**Prompt**
When you return the material, keep every line exactly as it is and omit the pictures.

------------------------------------------------------------------------

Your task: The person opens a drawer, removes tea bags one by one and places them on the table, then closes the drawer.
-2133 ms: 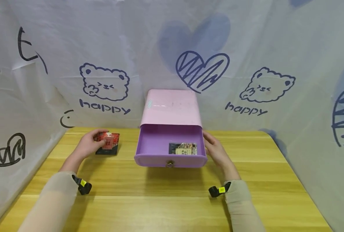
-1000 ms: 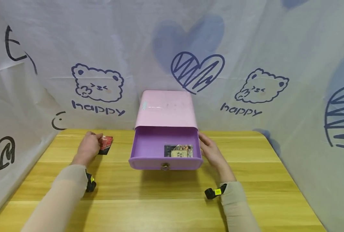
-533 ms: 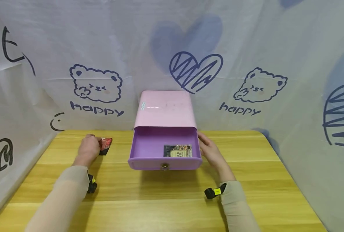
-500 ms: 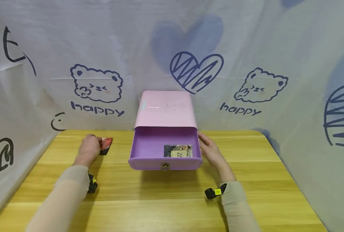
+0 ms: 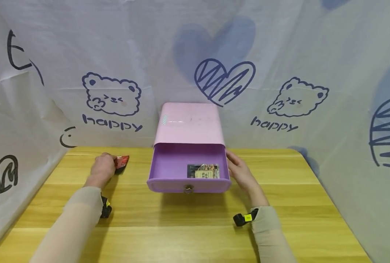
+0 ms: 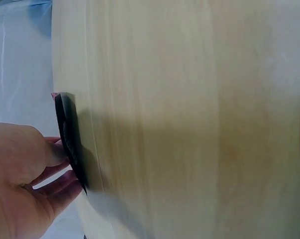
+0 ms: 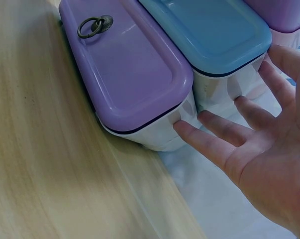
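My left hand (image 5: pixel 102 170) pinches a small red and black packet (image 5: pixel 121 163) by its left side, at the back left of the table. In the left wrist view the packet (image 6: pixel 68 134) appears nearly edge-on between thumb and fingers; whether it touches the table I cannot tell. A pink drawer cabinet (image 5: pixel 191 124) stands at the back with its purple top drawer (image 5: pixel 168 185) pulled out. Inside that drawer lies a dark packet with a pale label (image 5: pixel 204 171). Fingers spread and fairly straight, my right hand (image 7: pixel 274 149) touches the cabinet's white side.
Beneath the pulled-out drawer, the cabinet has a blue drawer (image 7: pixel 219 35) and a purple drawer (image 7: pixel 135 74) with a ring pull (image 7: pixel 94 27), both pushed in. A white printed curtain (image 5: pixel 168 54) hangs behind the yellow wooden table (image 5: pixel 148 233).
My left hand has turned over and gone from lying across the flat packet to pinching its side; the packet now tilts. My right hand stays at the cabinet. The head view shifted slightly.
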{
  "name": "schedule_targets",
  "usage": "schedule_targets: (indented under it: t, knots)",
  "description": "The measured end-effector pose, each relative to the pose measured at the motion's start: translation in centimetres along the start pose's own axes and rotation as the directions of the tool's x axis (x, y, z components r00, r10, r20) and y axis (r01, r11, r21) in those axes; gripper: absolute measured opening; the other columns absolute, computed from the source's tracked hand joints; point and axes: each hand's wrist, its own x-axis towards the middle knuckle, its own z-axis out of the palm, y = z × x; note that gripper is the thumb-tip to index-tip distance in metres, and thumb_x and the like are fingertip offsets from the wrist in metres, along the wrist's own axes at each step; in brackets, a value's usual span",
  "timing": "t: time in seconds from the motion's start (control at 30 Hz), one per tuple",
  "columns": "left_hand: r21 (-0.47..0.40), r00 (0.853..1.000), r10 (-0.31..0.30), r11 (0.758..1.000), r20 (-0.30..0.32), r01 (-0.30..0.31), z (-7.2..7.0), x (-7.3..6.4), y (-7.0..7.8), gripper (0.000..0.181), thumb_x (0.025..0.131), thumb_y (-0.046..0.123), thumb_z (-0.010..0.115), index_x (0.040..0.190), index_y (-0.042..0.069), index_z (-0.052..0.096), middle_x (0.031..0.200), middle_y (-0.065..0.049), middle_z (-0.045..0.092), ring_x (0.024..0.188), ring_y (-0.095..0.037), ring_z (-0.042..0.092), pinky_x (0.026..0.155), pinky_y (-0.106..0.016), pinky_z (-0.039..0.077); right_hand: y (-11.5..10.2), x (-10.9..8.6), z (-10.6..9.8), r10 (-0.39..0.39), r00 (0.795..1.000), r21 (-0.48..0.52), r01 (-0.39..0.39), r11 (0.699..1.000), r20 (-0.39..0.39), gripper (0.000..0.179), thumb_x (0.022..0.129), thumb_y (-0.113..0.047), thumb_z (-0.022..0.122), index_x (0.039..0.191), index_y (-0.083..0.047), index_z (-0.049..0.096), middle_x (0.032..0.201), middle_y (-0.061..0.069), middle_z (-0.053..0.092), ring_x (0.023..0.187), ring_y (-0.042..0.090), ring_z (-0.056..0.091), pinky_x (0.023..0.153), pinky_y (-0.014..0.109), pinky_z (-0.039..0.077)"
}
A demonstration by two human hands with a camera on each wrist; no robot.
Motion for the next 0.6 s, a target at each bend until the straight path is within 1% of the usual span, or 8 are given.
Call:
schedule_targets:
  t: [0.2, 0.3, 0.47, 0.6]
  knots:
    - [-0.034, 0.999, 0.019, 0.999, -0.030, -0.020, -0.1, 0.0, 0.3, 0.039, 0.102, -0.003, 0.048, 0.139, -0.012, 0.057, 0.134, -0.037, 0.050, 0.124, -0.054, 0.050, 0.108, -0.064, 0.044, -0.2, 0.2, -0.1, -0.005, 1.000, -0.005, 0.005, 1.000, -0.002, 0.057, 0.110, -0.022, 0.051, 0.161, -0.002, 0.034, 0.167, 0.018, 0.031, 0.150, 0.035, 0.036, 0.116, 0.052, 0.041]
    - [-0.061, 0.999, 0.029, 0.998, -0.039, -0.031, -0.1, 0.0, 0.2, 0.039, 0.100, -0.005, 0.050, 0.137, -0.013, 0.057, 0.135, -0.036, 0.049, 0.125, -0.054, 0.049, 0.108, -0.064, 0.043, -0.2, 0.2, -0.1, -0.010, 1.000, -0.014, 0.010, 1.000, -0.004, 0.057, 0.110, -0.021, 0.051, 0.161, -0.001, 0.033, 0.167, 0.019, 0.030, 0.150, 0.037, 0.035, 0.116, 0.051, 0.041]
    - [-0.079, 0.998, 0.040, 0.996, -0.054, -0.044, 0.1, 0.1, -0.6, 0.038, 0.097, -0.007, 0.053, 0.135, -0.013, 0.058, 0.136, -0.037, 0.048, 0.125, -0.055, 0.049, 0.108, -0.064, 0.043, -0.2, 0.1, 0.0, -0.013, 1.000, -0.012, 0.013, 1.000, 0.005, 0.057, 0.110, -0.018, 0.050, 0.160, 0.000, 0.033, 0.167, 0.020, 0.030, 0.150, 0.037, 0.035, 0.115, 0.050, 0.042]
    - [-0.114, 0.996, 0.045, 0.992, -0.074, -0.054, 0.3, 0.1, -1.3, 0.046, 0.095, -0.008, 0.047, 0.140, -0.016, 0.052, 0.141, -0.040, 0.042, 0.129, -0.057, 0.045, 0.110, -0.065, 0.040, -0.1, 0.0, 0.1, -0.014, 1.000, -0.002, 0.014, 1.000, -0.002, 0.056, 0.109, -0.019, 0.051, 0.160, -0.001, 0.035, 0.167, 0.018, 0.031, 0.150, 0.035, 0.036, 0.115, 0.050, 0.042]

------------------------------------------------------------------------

**Answer to this exercise**
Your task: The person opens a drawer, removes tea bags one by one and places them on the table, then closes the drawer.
-2133 ms: 
-1000 ms: 
-533 ms: 
-500 ms: 
+0 ms: 
+0 ms: 
+0 ms: 
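My left hand (image 5: pixel 102 170) pinches a small red and black packet (image 5: pixel 121 163) by its left side, at the back left of the table. In the left wrist view the packet (image 6: pixel 68 134) appears nearly edge-on between thumb and fingers; whether it touches the table I cannot tell. A pink drawer cabinet (image 5: pixel 191 124) stands at the back with its purple top drawer (image 5: pixel 168 185) pulled out. Inside that drawer lies a dark packet with a pale label (image 5: pixel 204 171). Fingers spread and fairly straight, my right hand (image 7: pixel 274 149) touches the cabinet's white side.
Beneath the pulled-out drawer, the cabinet has a blue drawer (image 7: pixel 219 35) and a purple drawer (image 7: pixel 135 74) with a ring pull (image 7: pixel 94 27), both pushed in. A white printed curtain (image 5: pixel 168 54) hangs behind the yellow wooden table (image 5: pixel 148 233).
My left hand has turned over and gone from lying across the flat packet to pinching its side; the packet now tilts. My right hand stays at the cabinet. The head view shifted slightly.
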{
  "name": "schedule_targets",
  "usage": "schedule_targets: (indented under it: t, knots)",
  "description": "The measured end-effector pose, each relative to the pose measured at the motion's start: translation in centimetres along the start pose's own axes and rotation as the directions of the tool's x axis (x, y, z components r00, r10, r20) and y axis (r01, r11, r21) in those axes; gripper: absolute measured opening; the other columns absolute, computed from the source's tracked hand joints; point and axes: each hand's wrist, its own x-axis towards the middle knuckle, its own z-axis out of the palm, y = z × x; note that gripper is the thumb-tip to index-tip distance in metres, and thumb_x and the like are fingertip offsets from the wrist in metres, along the wrist's own axes at each step; in brackets, a value's usual span",
  "timing": "t: time in seconds from the motion's start (control at 30 Hz), one per tuple",
  "columns": "left_hand: r21 (-0.47..0.40), r00 (0.853..1.000), r10 (-0.31..0.30), r11 (0.758..1.000), r20 (-0.30..0.32), r01 (-0.30..0.31), z (-7.2..7.0), x (-7.3..6.4), y (-7.0..7.8), gripper (0.000..0.181), thumb_x (0.025..0.131), thumb_y (-0.046..0.123), thumb_z (-0.010..0.115), index_x (0.040..0.190), index_y (-0.042..0.069), index_z (-0.052..0.096), middle_x (0.031..0.200), middle_y (-0.065..0.049), middle_z (-0.045..0.092), ring_x (0.024..0.188), ring_y (-0.095..0.037), ring_z (-0.042..0.092), pinky_x (0.026..0.155), pinky_y (-0.106..0.016), pinky_z (-0.039..0.077); right_hand: y (-11.5..10.2), x (-10.9..8.6), z (-10.6..9.8), r10 (-0.39..0.39), r00 (0.795..1.000), r21 (-0.48..0.52), r01 (-0.39..0.39), r11 (0.699..1.000), r20 (-0.39..0.39), gripper (0.000..0.179), thumb_x (0.022..0.129), thumb_y (-0.113..0.047), thumb_z (-0.022..0.122), index_x (0.039..0.191), index_y (-0.083..0.047), index_z (-0.049..0.096), middle_x (0.032..0.201), middle_y (-0.061..0.069), middle_z (-0.053..0.092), ring_x (0.023..0.187), ring_y (-0.042..0.090), ring_z (-0.056..0.091), pinky_x (0.023..0.153), pinky_y (-0.014..0.109), pinky_z (-0.039..0.077)"
}
A demonstration by two human hands with a camera on each wrist; no robot.
Motion for the next 0.6 s, a target at each bend until the straight path is within 1% of the usual span, or 8 are given.
Call:
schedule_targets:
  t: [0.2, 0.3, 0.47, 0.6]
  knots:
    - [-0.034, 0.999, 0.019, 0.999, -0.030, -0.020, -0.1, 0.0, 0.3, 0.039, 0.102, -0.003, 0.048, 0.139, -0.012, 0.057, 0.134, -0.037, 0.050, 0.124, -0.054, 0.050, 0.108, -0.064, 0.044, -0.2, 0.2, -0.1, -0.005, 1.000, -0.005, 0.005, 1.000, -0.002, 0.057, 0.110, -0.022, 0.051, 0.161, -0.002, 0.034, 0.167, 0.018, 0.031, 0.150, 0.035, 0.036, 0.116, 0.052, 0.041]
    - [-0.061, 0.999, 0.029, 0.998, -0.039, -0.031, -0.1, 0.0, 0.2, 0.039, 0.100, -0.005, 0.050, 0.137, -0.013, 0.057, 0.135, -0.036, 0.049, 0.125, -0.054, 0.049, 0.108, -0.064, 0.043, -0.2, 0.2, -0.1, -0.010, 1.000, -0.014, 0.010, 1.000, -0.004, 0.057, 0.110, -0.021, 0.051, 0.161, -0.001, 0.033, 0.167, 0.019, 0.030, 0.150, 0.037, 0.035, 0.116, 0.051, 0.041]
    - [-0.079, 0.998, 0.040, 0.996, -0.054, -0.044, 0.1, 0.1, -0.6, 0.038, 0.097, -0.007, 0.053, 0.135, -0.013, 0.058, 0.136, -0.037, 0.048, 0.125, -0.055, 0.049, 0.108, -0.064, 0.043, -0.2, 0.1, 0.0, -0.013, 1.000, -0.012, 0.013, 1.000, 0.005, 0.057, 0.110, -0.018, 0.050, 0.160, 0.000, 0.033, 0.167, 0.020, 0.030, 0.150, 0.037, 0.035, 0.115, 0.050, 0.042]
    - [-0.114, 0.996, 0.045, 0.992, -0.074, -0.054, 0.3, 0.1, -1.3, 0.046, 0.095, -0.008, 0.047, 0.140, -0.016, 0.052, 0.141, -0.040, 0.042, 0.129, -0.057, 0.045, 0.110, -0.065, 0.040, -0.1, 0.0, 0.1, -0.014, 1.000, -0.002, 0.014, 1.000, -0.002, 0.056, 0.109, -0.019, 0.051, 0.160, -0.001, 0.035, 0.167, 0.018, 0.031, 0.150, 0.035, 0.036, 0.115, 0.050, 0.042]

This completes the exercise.